There are two distinct types of frequent travelers: those who check everything, and those who check nothing. Anthony Bourdain is the former. I am the latter. I will never, ever pay to check a bag if I can help it.


I have been packing in a carry-on for years, and am now (apparently) an Expert. I will have many more opportunities to talk about making do while I travel, but this is a good introduction to my packing philosophy.

When in doubt, leave it out.

Second Chances

Back at the end of August, before this fool’s errand began, you may remember reading something about me having gone on a buying bender. Essentially, I ordered a bunch of crap on sale that I didn’t need, but I convinced myself that I deserved because I was preparing to be good for a whole year and I love fall clothes and it was my birthday and blah blah blah.

One of my packages didn’t arrive when it should have, and after inquiring with the company, I discovered it had never shipped from the point of distribution and was returned to the warehouse. I was encouraged to hurry, hurry! and re-order everything while it was still in stock, and they would guarantee the sale prices from two weeks ago.

Not a bad offer.


But not that tempting.

I cancelled.

Aren’t you proud of me?

Now someone tell me I won’t regret not having this to wear with my caramel-coloured blazer.


Week 2: It’s Not That Easy

1. The adoption of our rescue dog, Fred, was made final this week! Fred’s adoption fee was $300 which covers all the vetting, transport, and fostering that brought him to us. Money well spent.

2. I spent $32.70 this week on food for people and dogs. It felt like a high-spend week, but I think it was maybe because I went shopping multiple times. There were definitely some impulse purchases (BOGO cheese) and I really had no concept of what high-quality dog treats cost. I will be looking into some homemade options.

3. I filled up my car for $45.26, and it got used every day. Hoping to do better next week.

4. The second batch of my whole wheat rolls turned out better, although my son and husband had no problem eating the first batch. Like exercise, I think I will see the most progress in this beginning phase of baking. I am still taking note of all your recipes and tips. Filling the flour cup measure with a spoon was a game-changer.

5. I went to a friend’s baby shower today and she got a bunch of great stuff. They did a cool thing where instead of cards, the couple asked for a book with an inscription to help build the baby’s library. I am pro. I don’t do cards if I can avoid them and I find this both smart and conscientious. The baby has a trans-Atlantic flight coming up over Christmas this year, so I chose a book from our own library that my son had loved on his plane rides when he was smaller. Gifts are on the no-buy list, so I made the baby a hat.


Saturday Slump

I think it’s important to start by saying that I did not fall off the wagon.

I have had the kind of day that, two short weeks ago, would have sent me to Target just for the peace and quiet. And I would have bought stuff there. And I wouldn’t have cared.

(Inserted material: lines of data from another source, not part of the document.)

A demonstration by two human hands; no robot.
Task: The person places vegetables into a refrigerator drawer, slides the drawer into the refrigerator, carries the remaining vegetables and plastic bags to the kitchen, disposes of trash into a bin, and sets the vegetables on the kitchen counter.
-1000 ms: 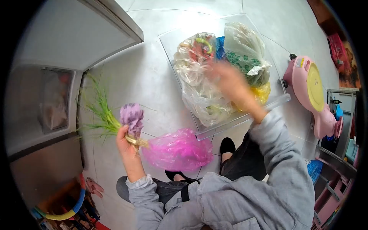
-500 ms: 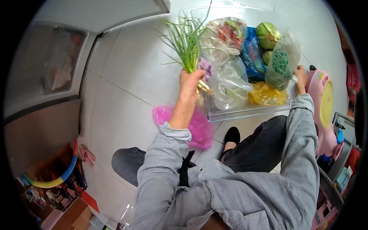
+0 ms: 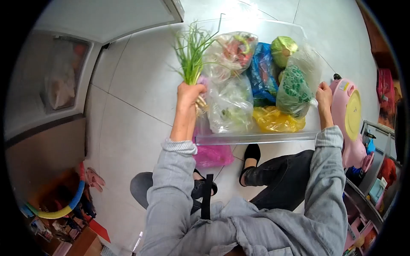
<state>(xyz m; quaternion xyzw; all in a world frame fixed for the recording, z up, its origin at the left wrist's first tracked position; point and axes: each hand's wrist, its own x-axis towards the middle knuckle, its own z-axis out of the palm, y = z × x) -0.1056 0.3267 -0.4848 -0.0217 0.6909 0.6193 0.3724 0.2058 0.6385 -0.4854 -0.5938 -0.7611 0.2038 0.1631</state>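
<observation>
My left hand point(image 3: 188, 100) is closed around a bunch of spring onions point(image 3: 191, 57), their green tops pointing away from me and their white roots by my thumb. It is beside the left edge of a clear plastic drawer point(image 3: 256, 138). My right hand point(image 3: 325, 98) is closed on the drawer's right side; its fingertips are hidden. In the drawer are a cabbage point(image 3: 282, 50), a blue bag point(image 3: 262, 72), a yellow bag point(image 3: 277, 120), a clear bag of greens point(image 3: 294, 89), a clear bag of red and green vegetables point(image 3: 237, 49) and another clear bag point(image 3: 230, 106).
A pink bag point(image 3: 213, 156) lies on the floor, partly under the drawer's near edge. An open fridge point(image 3: 64, 81) stands at left, its door above. At right are a pink plastic item with a yellow panel point(image 3: 352, 113) and a cluttered cart point(image 3: 371, 170).
The drawer has shifted left and towards me and now overlaps the pink bag. My left hand has moved left with the spring onions; my right hand has come slightly left and nearer.
</observation>
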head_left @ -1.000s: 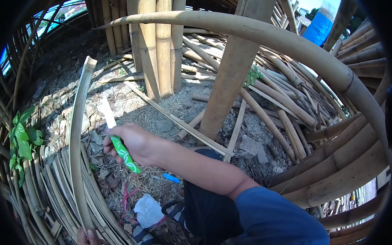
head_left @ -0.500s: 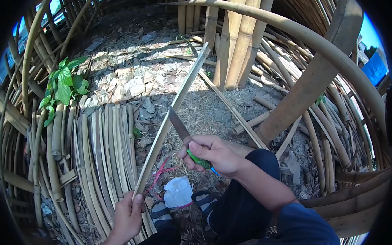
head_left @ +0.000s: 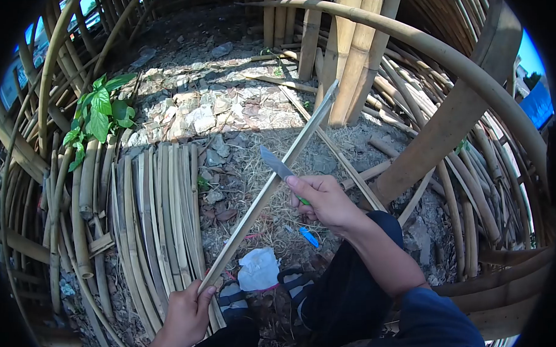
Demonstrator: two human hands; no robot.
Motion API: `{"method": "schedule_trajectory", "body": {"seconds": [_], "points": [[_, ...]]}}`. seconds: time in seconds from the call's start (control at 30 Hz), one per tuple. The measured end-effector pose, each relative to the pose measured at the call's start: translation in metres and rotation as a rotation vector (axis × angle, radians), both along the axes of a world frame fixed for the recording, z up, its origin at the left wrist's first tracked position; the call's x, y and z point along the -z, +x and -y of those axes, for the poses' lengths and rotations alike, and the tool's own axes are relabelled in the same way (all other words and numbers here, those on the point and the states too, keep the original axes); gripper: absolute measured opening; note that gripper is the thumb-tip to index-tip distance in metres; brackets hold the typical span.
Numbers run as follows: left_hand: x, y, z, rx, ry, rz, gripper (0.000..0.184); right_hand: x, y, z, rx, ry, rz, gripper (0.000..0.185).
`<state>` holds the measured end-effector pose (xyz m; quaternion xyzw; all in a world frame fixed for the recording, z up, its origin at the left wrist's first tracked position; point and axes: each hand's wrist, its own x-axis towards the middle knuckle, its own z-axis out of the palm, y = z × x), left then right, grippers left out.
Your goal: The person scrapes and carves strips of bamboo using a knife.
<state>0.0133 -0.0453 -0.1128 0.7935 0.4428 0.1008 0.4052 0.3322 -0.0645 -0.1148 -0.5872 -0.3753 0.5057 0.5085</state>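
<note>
My left hand (head_left: 186, 312) is closed round the near end of a long split bamboo strip (head_left: 246, 223), which slants up and away to the right. My right hand (head_left: 323, 202) grips a knife (head_left: 276, 162) by its green handle, mostly covered by the fingers. The blade points up and left and lies against or just over the strip's middle; actual contact is hard to make out.
Split bamboo strips (head_left: 160, 214) lie side by side at the left, below a leafy plant (head_left: 99, 112). A curved pole (head_left: 420, 44) arches overhead. A thick slanted post (head_left: 441, 125) stands at the right. A white cloth (head_left: 258, 269) and a blue object (head_left: 308, 237) lie near my feet.
My left hand has come into fuller view with the strip, which now leans further right. The knife has moved from beside the strip to it. The view has turned left.
</note>
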Motion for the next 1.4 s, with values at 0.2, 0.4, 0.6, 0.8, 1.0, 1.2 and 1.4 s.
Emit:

The dog hasn’t been well today, so I’ve been keeping a close eye on him, and my son must have decided upon waking this morning that he just wasn’t going to listen all day.

I started the day with a to-do list a mile long, and maybe one-tenth of it got done. Some days that wouldn’t bug me. I don’t know why it’s bugging me so much today.

I just don’t want to hear the sound of my own voice for at least the next eight hours.

This is the first day I have felt the desire to buy something. Anything, really, that would get me out of the house. Instead, I’m sitting on the couch with my laptop (I really hope this thing lasts the year), dwelling on my lousy day which really wasn’t all that bad, and wondering how in the world I am going to keep this up for 50 more weeks.